Во многих работах, посвящённых проблеме анализа синтактико-семантических правил сочетаний слов друг с другом, указывается, что регулярную встречаемость языковых единиц в речи следует интерпретировать как факт их определённой смысловой близости. Иначе говоря, употребление разных лексических единиц в свободных и связанных словосочетаниях свидетельствует об их семантической совместимости (в другой семасиологической терминологии – согласовании или конгруэнтности) (Шехтман 1988). Обращение же к анализу семных наборов (словарным дефинициям) номинантов эмоций и слов, сочетающихся с ними, далеко не всегда обнаруживает регулярное повторение одних и тех же семантических признаков. Этот факт мы объясняем высокой степенью абстрактности лексем, обозначающих ЭК.

Анализ многочисленных употреблений обозначений эмоций в речи позволяет заметить их активное использование в качестве метафор (в расширительном толковании термина) в художественном и обиходном дискурсах.

В филологических словарях, предлагающих, в частности, толкование глагольных лексем, достаточно часто сочетающихся с интересующими нас лексемами, указывается на их непрямое (метафорическое) использование в речи, напр., durchrieseln (von Gemuetsbewegungen o.ae.) – j-n. befallen, ploetzlich erfuellen (DW 1992, S. 378). Нередко как глагольные, так и субстантивные лексемы при этом сопровождаются специальными лексикографическими маркерами, напр., fig., перен.; «kochen – (fig.) er kochte vor Zorn» (DW 1992, S. 759), «aufwallen – aufkochen, (fig.) ploetzlich aufsteigen (von Gefuehlen); der Zorn wallte in ihm auf; (fig.) in einer Aufwallung von Freude, von Zorn» (DW 1992, S. 167); «кипеть – (перен. о сильном волнении) 1. кровь кипит; 2. проявлять к.-л. чувство, волнение; кипеть возмущением, злобой» (ТС 1995, с. 268).

Сказанное выше делает необходимым исследование проблемы метафоризации номинаций эмоций в немецком и русском языках. Далее, в следующем параграфе данного раздела монографии, мы проведём сопоставительное изучение метафорического употребления «параллельных» номинантов эмоций в немецком и русском языках. Исследование вопроса метафоризации номинаций эмоций в высшей степени актуально, поскольку, во-первых, в этом случае становится возможным установление определённых лингвистических фактов на материале разных языков и, во-вторых, что, по нашему мнению, ещё более важно применительно к задачам этой книги, становится вполне реальным на основании конкретного филологического (в том числе и метафорического) материала культурологический анализ ЭК, существующих в немецкой и русской культурах.

 

1.2. Номинанты эмоций в художественном тексте

 

Рассмотрение выше обозначенной проблемы мы бы хотели начать с самой общей характеристики метафоры. Следует указать, что в современной филологии существует труднообозримая научная литература, посвящённая данному лингвистическому феномену. Уже с античных времен (Древняя Греция, Древняя Индия) метафора являлась излюбленным объектом научных изысканий учёных. Традиционно повышенный интерес к изучению метафоры, не угасающий и в современной науке, причём не только в филологии, но и в философии, культурологии, этнографии, психологии, социологии объясняется её культурной релевантностью для любого этноса. Культурная релевантность метафоры как лингвокогнитивного феномена заключается в её полифункциональной природе.

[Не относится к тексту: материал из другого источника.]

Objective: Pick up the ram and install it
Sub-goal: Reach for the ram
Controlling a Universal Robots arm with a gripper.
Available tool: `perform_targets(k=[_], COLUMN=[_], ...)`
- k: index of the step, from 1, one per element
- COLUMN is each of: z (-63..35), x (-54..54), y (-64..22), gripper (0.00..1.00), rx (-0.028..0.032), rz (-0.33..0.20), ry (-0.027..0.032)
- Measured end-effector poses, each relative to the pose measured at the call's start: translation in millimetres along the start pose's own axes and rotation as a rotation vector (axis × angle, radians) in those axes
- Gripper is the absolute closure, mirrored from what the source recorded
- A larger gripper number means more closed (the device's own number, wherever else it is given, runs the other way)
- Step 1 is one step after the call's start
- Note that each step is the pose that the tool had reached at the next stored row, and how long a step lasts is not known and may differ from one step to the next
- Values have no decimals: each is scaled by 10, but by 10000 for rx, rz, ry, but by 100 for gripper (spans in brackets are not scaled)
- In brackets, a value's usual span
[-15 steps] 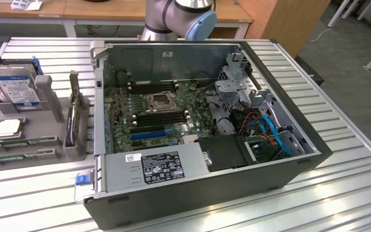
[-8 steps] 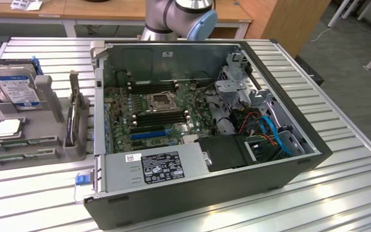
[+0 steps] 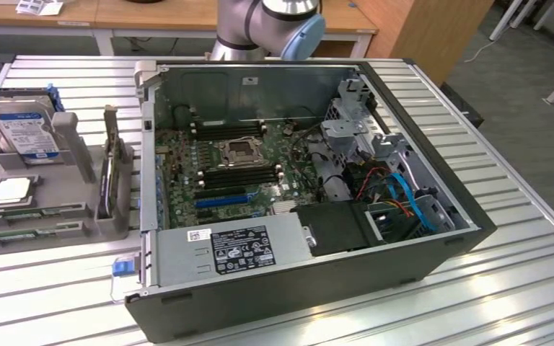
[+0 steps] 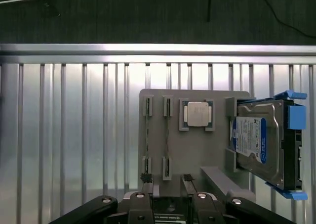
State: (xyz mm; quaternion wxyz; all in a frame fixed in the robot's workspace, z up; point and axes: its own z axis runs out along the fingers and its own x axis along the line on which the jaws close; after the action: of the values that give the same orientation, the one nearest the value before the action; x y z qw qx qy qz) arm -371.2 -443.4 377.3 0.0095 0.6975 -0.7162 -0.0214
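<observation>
The work surface is a ribbed aluminium table [image 3: 508, 288] carrying an open computer case [image 3: 431, 245] and, at the exterior view's left, a grey parts holder [image 4: 197, 150]. In the case you see the motherboard [image 3: 214, 176] with its black memory slots [image 3: 243, 176] on both sides of the processor socket [image 3: 239, 150]. In the wrist view, locate the ram [image 4: 167, 135] standing on edge in one of the holder's two narrow slots, with a second stick [image 4: 147, 135] in the slot just beside it. The ram sits between that stick and the square silver processor [image 4: 197, 114]; the hard drive [image 4: 259, 140] stands at the holder's far side. The gripper [image 4: 168, 180] is over the holder's edge, jaws spread apart and holding nothing. The ram lines up with the gap between the fingers [image 4: 146, 178] and extends away from them. You cannot tell from either view how high the fingertips are above the ram.
</observation>
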Motion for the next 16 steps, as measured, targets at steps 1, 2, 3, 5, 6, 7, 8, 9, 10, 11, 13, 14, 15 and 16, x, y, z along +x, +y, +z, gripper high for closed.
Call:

Сущность метафоры как всякого социального явления следует раскрыть через её определение, а затем её функциональные характеристики. Под метафорой (от греч. metaphora – перенос) понимают «троп или механизм речи, обозначающий некоторый класс предметов, явлений и т.п., для характеризации или наименования объекта, входящего в другой класс, либо наименования другого класса объектов, аналогичного данному в каком-либо отношении» (Арутюнова 1990а, с. 296).

В её основе лежит всегда какое-либо сравнение, определённое формальное или функциональное сходство между различными фрагментами действительности. Человеческое сознание, фиксируя подобного рода сходства, как бы уподобляет один предмет, его признаки, в целом одно явление другому предмету, явлению. На основании такой предметно-ментальной операции, как сопоставление по аналогии, человек переносит наименование одного предмета на другой. Пленённое сплошными ассоциациями, человеческое языкомышление в силу его знаковости ad. hoc. спровоцировано поиском аналогий между фрагментами внутри «предметного» мира, с одной стороны, и фрагментами мира абстракций – с другой. Появлению в нашем языке лексики absracto предшествует наречение объектов реального, перцептивного (т.е. визуально, тактильно воспринимаемого человеком) мира. Общеизвестно, что предметные представления примитивного человека первичны; абстрактное же мышление, оязыковлённое соответствующими знаками, – вторично. Рождение абстракций, оперирование ими как вербализованными категориями человеческим языковым сознанием, по своей сути, в основе имеет «мир предметов», эволюционное осмысление которых приводит Homo sapiens к открытию в нём многочисленных общих черт, сходств. Первичностью наречения предметного мира как раз и объясняется факт экстраполяции уже «готовых» языковых единиц на абстрактные явления человеческого бытия. Следовательно, можно утверждать, что наименования абстракций представляют собой, в сущности, свершившиеся (нередко в глубокой древности и потому забытые нами, стёртые со временем в нашей коллективной семантической памяти) переносы с фрагментов «ословленного» мира.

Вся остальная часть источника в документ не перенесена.